Lambert also is constantly learning as the state of the art in CRISPR changes weekly. "The latest thing is tethering other proteins to CAS-9," the enzyme that guides CRISPR's molecular scissors, to upregulate or downregulate transcription, Lambert said. There are many great papers written as tutorials explaining how to use the new techniques, she said, "and I have gone through so many iterations of the process that I can easily see whether it's going to work or not."
The transgenic facility’s work is rewarding, Lambert added, citing their ability to give clinicians new insight into rare genetic mutations in diseases such as neurofibromatosis. “The most frequent mutations that we made have been found in maybe 30 people ever,” she said. “This really is personalized medicine.”
The audience at Lambert’s CRISPR course included some special guests: four trainees from India, who are in Birmingham as part of a collaboration between UAB and the Indian Institute of Science Education and Research (IISER) at Pune.
The Indian government wants to create a national transgenic models lab for the country and looked to the expertise of the UAB Transgenic & Genetically Engineered Models Core facility for training, said Bob Kesterson, Ph.D., the Core facility’s principal investigator and professor in the Department of Genetics. “It is difficult for Indian researchers to import animals, so they are looking to increase production of animals themselves,” Kesterson said.
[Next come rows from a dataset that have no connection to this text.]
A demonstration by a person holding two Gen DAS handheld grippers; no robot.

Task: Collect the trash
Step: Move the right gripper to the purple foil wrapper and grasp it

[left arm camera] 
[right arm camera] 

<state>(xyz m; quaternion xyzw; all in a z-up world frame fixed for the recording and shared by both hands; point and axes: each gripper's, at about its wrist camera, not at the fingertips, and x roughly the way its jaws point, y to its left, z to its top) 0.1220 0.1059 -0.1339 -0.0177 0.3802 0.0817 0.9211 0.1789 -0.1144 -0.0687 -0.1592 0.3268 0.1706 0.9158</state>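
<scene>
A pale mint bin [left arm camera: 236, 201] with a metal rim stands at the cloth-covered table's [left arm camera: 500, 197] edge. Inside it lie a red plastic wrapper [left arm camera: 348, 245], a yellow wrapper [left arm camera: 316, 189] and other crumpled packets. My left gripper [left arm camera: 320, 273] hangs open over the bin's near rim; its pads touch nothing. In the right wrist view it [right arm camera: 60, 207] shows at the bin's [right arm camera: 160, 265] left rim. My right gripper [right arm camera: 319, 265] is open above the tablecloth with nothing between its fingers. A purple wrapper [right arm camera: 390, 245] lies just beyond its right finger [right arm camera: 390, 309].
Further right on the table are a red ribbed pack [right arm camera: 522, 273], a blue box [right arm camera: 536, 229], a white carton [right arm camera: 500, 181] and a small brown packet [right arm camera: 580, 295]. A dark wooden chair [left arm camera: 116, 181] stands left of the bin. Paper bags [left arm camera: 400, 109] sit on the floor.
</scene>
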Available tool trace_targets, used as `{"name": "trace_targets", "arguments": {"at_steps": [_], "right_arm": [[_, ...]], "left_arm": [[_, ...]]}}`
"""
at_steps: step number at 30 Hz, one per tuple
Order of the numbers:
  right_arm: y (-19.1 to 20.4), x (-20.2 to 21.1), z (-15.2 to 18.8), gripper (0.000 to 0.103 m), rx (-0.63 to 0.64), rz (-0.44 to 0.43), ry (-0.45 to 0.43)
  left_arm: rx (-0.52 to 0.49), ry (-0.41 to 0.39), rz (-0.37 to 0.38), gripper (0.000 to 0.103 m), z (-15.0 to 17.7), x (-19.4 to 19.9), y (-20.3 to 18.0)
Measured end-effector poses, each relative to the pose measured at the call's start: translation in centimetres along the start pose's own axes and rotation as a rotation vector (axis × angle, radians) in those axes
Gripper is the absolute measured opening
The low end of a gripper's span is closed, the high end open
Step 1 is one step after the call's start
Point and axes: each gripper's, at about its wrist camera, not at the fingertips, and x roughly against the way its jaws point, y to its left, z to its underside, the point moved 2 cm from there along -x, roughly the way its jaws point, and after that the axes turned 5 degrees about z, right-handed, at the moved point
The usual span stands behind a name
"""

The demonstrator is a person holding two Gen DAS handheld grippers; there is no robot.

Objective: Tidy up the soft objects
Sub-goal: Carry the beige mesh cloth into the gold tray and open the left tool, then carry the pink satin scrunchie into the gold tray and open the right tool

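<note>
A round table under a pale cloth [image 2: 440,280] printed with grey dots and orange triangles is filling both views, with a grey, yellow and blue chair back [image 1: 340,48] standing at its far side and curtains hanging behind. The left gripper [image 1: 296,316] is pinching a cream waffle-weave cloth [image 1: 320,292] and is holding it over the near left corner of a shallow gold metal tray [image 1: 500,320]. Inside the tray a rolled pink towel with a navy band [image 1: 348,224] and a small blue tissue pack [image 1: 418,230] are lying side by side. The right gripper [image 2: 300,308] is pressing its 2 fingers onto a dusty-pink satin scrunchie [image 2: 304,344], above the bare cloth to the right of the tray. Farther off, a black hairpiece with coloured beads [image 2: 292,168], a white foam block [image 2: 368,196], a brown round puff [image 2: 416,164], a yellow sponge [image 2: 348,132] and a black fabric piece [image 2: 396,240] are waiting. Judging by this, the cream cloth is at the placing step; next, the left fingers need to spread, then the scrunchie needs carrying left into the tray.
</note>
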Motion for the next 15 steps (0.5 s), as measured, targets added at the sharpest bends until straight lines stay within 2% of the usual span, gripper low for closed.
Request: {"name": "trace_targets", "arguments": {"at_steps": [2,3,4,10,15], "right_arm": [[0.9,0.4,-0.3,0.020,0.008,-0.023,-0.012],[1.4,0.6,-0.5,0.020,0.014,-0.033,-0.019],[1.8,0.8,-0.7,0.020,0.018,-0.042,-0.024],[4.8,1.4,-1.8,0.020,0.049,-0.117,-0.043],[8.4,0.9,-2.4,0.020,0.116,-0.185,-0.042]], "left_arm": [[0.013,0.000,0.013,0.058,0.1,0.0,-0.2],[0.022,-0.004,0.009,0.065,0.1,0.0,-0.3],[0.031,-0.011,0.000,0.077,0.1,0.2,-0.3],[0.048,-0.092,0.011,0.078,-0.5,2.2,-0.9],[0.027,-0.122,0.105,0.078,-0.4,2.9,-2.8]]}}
The government selected IISER Pune, three hours west of Mumbai, for the national transgenic lab.
In addition to training several scientists per year at UAB, the contract also includes a UAB-IISER Pune partnership to jointly develop animal models with commercial potential.
“We’re on our third batch of trainees now,” Kesterson said. “They come to the United States for six months and we train them how to make genetically modified animals.” The Indian government opened applications for the training to researchers across the country. In addition to two trainees from IISER Pune, the project has brought in researchers from Bangalore, Hyderabad and Mumbai.
The training includes CRISPR technology plus practical advice on building and maintaining an advanced production facility. “For many years the field was just trying to learn what genes do by turning them on and off,” Kesterson said. “Now we’re starting to introduce point mutations that mimic what’s happening in human diseases so we can work on different therapies to treat them.”